-- Given data --
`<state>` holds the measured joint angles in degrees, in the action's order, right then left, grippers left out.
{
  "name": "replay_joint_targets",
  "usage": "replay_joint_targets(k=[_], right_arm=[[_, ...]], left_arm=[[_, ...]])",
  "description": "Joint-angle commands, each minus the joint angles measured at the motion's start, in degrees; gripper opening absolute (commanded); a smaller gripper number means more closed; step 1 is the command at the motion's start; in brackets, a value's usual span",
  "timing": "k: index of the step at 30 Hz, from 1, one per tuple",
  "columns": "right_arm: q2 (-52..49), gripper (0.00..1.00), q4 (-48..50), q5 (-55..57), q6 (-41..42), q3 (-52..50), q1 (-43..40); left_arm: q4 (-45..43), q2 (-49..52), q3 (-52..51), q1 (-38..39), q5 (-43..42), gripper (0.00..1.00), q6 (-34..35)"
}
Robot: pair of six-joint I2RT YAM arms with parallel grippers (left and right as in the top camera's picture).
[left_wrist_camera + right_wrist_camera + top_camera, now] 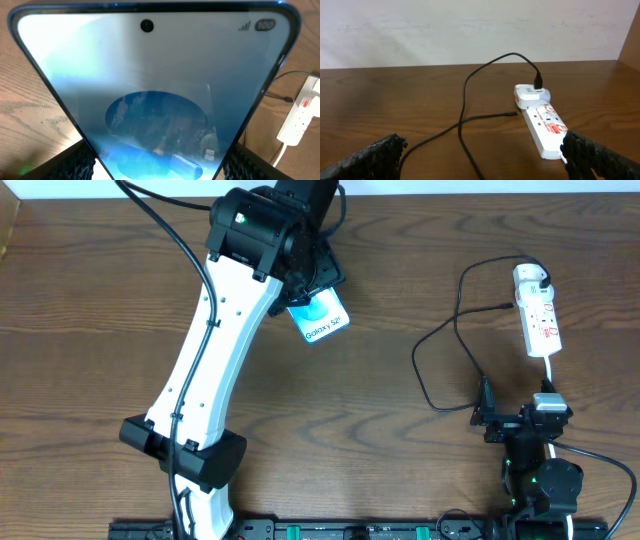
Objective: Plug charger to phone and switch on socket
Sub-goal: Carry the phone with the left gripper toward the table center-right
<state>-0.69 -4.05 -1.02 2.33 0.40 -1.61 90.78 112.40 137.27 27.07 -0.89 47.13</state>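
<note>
Left claw point(160, 164) grips phone point(150, 75) by its edges, right claw point(482, 161) gapes empty: steady the phone, then fetch charger tip point(512, 114).

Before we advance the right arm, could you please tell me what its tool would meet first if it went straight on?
Probably the black charger cable, lying on the table just ahead of the open right tool. The socket sits beyond it, towards the right. Depth is unclear.

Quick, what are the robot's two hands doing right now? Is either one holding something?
Left hand: closed on the phone.
Right hand: open, holding nothing.
</note>
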Motion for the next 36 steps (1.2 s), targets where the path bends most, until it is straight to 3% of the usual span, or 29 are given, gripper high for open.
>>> replay_joint_targets(k=[1,12,36], right_arm=[[0.3,0.99,-0.2,0.5,0.4,-0.1,0.4],[0.3,0.99,-0.2,0.5,0.4,-0.1,0.4],[0.3,0.99,-0.2,0.5,0.4,-0.1,0.4]], left_arm=[[-0.3,0.8,-1.6,-0.2,0.5,0.57,1.7],[-1.1,0.8,-7.4,-0.2,-3.2,0.57,1.6],[-20.5,0.8,-30.2,-0.2,-13.4,0.57,1.7]])
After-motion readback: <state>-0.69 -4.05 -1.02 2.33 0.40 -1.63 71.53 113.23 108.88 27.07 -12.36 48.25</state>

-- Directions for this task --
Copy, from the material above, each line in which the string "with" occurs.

-- Solution for this problem --
Robot: pair of six-joint I2RT YAM arms with parallel grippers (left and right as in the top camera's picture).
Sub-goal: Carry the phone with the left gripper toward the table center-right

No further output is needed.